One of the benefits of moving away from Kubernetes, to a runner-based architecture , is that we can now seamlessly support cloud-based and local environments (https://www.gitpod.io/blog/introducing-gitpod-desktop).

What's really nice about this is that with this kind of integration there's very little difference in setting up a dev env in the cloud or locally. The behaviour and qualities of those environments can differ vastly though (network bandwidth, latency, GPU, RAM, CPUs, ARM/x86).



> The behaviour and qualities of those environments can differ vastly though (network bandwidth, latency, GPU, RAM, CPUs, ARM/x86).

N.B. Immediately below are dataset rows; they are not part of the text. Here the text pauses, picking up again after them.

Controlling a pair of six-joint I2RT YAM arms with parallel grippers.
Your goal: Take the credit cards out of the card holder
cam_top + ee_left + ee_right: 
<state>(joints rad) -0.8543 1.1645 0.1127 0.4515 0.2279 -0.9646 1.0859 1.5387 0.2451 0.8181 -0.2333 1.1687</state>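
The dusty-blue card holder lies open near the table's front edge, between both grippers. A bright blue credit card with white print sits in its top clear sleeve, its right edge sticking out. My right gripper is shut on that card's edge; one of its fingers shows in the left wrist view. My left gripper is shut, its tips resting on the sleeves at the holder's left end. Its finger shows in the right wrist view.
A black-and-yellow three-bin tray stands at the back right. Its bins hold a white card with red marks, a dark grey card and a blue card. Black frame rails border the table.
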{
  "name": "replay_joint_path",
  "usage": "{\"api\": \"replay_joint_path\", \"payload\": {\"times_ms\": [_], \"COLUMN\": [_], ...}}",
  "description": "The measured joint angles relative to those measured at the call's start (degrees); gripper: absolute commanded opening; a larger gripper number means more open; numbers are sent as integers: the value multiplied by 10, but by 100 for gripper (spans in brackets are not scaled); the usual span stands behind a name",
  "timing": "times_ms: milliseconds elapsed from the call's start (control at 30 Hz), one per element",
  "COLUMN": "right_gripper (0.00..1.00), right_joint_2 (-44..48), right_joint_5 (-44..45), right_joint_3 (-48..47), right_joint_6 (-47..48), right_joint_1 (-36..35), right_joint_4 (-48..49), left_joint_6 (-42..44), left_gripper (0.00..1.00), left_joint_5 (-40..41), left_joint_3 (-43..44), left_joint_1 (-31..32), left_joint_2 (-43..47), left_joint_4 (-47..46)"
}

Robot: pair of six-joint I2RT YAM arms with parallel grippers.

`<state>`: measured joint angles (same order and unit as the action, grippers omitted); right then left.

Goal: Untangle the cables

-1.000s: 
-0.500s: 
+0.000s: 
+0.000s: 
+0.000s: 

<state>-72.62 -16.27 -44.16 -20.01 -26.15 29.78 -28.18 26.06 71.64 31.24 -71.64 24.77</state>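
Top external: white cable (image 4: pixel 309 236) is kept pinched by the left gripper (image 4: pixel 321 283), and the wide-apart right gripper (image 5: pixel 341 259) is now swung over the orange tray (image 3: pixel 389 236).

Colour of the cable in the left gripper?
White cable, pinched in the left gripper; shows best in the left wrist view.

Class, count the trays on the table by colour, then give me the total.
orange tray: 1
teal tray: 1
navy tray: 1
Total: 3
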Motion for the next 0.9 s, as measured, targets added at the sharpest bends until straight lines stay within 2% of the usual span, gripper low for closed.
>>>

For example, when you're running on your local machine you've actually got the amount of RAM and CPU advertised :)


"Hm, why does my Go service on a pod with 2.2 cpu's think it has 6k? Oh, it thinks it has the whole cluster. Nice; that is why scheduling has been an issue"


Something that's not clear from the post is whether you're running these environments on your own hardware, or layering things on top of something from a cloud provider (AWS, etc)?


Hi Christian. We just deployed Gitpod EKS at our company in NY. Can we get some details on the replacement architecture? I’m sure it’s great but the devil is always in the details.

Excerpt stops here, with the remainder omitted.